CN213566461U - Combined tail-propelled fixed-distance autorotation four-rotor aircraft - Google Patents

Abstract

The utility model relates to a four rotor crafts of combined type tail propulsion distance rotation, fixed wing (2) have been arranged at fuselage (1) middle part, tail driving force system (6), perpendicular fin (4), horizontal fin (3) have been arranged to the tail, aileron (11) have been arranged on fixed wing (2), two sets of main lift rotor group (5) have respectively been arranged to fixed wing (2) both ends vertical column, paddle (10) cycle distance that arrange on main lift rotor group (5) is fixed, but the aircraft configuration glides undercarriage (9). Through compound flight, the power distribution of four rotor crafts, fixed wing crafts, rotation, the aircraft flight quality is synthesized and is promoted, realizes that the aircraft VTOL, hover, high-speed fly ahead.

Description

Combined tail-propelled fixed-distance autorotation four-rotor aircraft

Technical Field

The invention relates to a vertical take-off and landing (VTOL) high-efficiency and high-speed aircraft.

Background

Along with the progress of the related technology, the multi-rotor aircraft has new vitality in recent years, and the existing multi-rotor aircraft is combined with motors, electric regulators and propellers to form the multi-rotor aircraft with different numbers of lift modules. There are also composite multi-rotor aircrafts combining a multi-rotor aircraft and a fixed-wing aircraft.

No matter be many rotor crafts or many rotors of combined type, though current design has the simplicity, lift efficiency has all been sacrificed in its lift module design. The universal characteristics of large load of a paddle disk, large induced power, low lift efficiency, large forward flight resistance, low flight speed, low overload capacity and low disturbance resistance exist. Limited by the control authority of the speed of the blade tip, the blade can only be transported to a micro-miniature machine.

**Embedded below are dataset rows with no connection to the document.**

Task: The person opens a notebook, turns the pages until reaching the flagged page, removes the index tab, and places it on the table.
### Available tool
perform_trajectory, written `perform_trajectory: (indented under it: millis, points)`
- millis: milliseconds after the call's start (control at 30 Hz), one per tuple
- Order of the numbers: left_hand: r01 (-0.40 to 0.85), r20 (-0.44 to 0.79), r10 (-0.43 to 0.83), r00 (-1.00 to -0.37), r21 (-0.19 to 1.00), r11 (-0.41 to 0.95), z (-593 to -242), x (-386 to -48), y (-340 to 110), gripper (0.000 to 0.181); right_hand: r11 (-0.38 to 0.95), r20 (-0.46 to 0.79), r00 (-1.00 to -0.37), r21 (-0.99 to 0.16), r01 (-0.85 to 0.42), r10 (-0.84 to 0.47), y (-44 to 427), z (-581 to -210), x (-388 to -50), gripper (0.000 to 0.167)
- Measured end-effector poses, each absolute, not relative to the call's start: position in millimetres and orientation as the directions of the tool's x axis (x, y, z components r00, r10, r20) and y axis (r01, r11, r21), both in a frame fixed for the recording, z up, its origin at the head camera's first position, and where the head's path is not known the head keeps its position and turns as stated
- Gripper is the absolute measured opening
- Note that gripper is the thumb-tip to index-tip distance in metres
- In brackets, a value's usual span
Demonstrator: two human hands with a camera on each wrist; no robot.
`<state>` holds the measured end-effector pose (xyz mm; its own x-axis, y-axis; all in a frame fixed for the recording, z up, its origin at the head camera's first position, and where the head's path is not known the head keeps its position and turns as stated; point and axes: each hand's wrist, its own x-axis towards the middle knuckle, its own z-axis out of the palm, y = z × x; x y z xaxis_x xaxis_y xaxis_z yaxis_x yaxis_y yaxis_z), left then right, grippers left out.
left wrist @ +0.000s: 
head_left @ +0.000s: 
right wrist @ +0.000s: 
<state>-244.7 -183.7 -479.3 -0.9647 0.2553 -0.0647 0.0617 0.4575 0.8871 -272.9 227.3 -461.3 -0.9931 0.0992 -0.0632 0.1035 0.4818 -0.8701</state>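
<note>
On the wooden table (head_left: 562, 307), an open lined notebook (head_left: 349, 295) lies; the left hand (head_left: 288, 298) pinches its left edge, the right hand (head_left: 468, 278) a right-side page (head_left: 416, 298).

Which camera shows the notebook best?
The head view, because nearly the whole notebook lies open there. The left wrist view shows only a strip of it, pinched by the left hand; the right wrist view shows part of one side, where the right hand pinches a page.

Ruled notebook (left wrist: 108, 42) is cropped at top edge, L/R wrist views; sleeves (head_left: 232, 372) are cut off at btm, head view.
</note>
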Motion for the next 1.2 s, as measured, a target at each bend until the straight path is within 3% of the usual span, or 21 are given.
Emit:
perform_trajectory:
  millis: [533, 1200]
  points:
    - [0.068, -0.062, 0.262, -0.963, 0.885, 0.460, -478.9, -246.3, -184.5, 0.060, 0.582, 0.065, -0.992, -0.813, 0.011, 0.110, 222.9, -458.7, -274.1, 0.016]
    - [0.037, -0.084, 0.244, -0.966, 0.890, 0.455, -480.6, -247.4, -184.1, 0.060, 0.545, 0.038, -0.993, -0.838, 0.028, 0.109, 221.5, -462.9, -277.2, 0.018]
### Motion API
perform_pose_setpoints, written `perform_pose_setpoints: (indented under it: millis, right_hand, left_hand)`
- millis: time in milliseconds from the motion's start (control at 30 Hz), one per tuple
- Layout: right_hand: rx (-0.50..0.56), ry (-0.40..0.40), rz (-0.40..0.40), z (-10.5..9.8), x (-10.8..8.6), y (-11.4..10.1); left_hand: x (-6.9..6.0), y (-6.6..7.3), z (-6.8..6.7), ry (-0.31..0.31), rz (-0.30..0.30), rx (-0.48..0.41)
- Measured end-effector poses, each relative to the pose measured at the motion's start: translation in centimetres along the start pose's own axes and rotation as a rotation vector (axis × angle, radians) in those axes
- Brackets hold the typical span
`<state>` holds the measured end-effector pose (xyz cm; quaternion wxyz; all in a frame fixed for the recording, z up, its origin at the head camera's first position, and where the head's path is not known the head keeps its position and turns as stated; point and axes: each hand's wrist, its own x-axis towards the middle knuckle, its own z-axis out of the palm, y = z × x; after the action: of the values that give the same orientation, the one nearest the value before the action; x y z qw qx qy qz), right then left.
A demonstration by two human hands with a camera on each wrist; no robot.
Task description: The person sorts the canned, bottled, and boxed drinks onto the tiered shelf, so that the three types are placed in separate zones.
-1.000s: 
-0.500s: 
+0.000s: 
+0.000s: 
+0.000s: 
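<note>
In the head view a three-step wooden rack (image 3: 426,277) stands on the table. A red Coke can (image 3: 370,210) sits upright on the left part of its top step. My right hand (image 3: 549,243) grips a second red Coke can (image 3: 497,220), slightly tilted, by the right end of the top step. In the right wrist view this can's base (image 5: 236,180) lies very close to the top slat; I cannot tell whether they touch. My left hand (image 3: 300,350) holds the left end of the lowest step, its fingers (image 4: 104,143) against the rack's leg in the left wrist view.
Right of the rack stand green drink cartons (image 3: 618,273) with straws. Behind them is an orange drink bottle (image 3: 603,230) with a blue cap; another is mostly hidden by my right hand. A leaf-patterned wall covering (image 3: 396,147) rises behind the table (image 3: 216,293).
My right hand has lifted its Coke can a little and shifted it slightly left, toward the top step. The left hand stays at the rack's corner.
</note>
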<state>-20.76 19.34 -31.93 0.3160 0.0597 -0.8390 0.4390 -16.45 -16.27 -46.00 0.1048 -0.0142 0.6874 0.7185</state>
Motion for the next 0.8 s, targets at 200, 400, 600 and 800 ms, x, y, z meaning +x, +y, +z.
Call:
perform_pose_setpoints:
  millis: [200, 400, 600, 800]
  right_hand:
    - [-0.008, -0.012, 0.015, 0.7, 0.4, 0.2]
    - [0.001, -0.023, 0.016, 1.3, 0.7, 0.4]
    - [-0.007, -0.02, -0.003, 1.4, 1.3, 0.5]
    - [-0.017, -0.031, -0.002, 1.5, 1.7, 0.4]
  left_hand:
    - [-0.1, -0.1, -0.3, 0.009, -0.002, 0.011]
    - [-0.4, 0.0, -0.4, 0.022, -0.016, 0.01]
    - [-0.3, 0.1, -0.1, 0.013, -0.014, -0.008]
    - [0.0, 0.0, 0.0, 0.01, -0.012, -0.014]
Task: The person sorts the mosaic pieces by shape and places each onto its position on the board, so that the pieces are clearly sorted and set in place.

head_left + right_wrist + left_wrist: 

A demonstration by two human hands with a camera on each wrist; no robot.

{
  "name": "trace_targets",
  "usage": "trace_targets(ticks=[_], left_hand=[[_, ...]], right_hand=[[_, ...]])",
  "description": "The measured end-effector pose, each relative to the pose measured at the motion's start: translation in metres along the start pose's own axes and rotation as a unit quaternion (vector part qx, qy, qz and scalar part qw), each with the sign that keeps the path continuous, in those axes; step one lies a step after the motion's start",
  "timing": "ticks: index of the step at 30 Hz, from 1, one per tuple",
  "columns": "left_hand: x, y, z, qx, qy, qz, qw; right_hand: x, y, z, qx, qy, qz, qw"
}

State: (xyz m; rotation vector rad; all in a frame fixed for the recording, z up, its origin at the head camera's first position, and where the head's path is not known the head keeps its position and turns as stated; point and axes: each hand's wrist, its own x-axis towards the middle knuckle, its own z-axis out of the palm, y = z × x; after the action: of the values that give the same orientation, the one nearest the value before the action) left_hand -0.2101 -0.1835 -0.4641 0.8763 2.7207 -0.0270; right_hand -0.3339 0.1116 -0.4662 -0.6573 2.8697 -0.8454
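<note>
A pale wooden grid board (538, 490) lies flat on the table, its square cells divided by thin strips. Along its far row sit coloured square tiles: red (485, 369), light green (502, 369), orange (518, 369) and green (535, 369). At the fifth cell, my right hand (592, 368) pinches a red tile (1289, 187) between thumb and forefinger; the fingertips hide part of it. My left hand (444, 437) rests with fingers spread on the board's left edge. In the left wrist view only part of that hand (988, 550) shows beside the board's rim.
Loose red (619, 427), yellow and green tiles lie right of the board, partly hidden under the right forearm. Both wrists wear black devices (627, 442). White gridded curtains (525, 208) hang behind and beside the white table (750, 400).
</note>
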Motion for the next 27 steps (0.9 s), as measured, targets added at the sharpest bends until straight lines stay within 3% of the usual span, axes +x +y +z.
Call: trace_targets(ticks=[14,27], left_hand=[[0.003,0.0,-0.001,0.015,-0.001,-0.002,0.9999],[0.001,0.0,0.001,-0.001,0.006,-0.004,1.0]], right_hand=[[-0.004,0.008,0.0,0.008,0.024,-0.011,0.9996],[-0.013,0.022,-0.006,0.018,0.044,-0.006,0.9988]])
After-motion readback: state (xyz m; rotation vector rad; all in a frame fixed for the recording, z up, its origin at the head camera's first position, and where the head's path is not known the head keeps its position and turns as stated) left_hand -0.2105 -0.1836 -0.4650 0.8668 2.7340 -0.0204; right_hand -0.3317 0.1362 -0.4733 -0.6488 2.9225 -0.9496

Generally, a plurality of rotor wing machine types can only be driven by electric power and are limited by the existing battery power density, energy density, load, time of flight and the like, which can not meet the requirements of users.

The combined type multi-rotor wing is also limited by the factors, and although fuel power is introduced, the overall efficiency of the aircraft can not be improved and the safety can not be guaranteed due to the problems of efficiency and vibration coupling of the multi-rotor wing lift module.

Disclosure of Invention

The utility model provides a four rotor crafts of combined type tail propulsion distance rotation, fixed wing 2 has been arranged at fuselage 1 middle part, and tail propulsion system 6, vertical tail 4, horizontal tail 3 have been arranged to the tail, have arranged aileron 11 on the fixed wing 2, and two sets of main lift rotor group 5 have respectively been arranged in tandem at fixed wing 2 both ends, and the paddle 10 cycle pitch that arranges on the main lift rotor group 5 is fixed, but the aircraft configuration slumping undercarriage 9.

The aircraft of claim 1, wherein the fixed wing 2 arranged in the middle of the fuselage takes on the forward flight compensation lift.

The aircraft according to claim 1, wherein the main lift rotor set 5 disposed on the fixed wing 2 is fixedly connected to the fixed wing 2, and comprises a folding mechanism 7 connected to the fixed wing 2, and the main lift rotor set 5 is provided with blades 10.

The aircraft of claim 1, when taking off, landing and hovering vertically, the four pairs of main lift rotor groups (5) bear the vertical take-off, landing and hovering lift; when flying forward, the tail driving force system (6) undertakes the power of flying forward; four pairs of main lift rotor groups (5) in the forward flight and the fixed wings (2) jointly keep the lift of the aircraft; the driving, the stopping and the rotating speed change of the power system are utilized to realize the driving and the rotation of the main lift rotor wing set (5) and the conversion of the flight mode.

The aircraft of claim 1, wherein the fixed wing 2 is directly connected to the fuselage 1, including by mounting a fixed wing steering wheel 8 to the fuselage 1.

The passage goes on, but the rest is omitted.